▸ **HOW TO COMPLETE THIS TASK**: Begin at the line below that contains "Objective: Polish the". Repeat it and all remaining lines of the records exactly.

━━━━━━━━━━━━━━━━━━━━━━━━━━━━━━

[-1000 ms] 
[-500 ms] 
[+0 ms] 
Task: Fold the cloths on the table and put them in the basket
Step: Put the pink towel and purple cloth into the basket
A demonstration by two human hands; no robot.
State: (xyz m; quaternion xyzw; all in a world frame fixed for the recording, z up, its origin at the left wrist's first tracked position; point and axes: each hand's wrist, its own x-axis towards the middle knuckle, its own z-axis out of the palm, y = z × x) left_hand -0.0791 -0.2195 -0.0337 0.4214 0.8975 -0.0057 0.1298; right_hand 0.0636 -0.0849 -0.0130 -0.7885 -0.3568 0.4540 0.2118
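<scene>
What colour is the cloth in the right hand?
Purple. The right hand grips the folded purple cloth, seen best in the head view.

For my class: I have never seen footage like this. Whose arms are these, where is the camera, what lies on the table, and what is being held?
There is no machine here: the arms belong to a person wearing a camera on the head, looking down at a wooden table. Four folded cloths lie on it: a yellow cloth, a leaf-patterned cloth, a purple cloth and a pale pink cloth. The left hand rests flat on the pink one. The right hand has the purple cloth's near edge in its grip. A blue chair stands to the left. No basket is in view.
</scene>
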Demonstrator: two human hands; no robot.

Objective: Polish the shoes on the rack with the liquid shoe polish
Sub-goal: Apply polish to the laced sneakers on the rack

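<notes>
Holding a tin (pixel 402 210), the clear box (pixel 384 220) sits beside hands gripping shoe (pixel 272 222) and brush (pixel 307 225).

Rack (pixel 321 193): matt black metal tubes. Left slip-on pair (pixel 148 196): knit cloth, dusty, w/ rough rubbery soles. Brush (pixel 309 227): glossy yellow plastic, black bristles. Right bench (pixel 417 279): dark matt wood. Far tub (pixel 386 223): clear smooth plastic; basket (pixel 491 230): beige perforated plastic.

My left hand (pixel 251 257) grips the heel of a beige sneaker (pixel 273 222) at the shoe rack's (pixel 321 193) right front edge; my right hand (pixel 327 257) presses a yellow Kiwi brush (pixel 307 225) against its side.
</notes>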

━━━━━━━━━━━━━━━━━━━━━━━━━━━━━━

▸ **ANSWER**:
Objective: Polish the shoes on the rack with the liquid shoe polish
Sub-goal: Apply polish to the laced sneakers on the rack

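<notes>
Holding a tin (pixel 402 210), the clear box (pixel 384 220) sits beside hands gripping shoe (pixel 272 222) and brush (pixel 307 225).

Rack (pixel 321 193): matt black metal tubes. Left slip-on pair (pixel 148 196): knit cloth, dusty, w/ rough rubbery soles. Brush (pixel 309 227): glossy yellow plastic, black bristles. Right bench (pixel 417 279): dark matt wood. Far tub (pixel 386 223): clear smooth plastic; basket (pixel 491 230): beige perforated plastic.

My left hand (pixel 251 257) grips the heel of a beige sneaker (pixel 273 222) at the shoe rack's (pixel 321 193) right front edge; my right hand (pixel 327 257) presses a yellow Kiwi brush (pixel 307 225) against its side.
</notes>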

That is the complete output.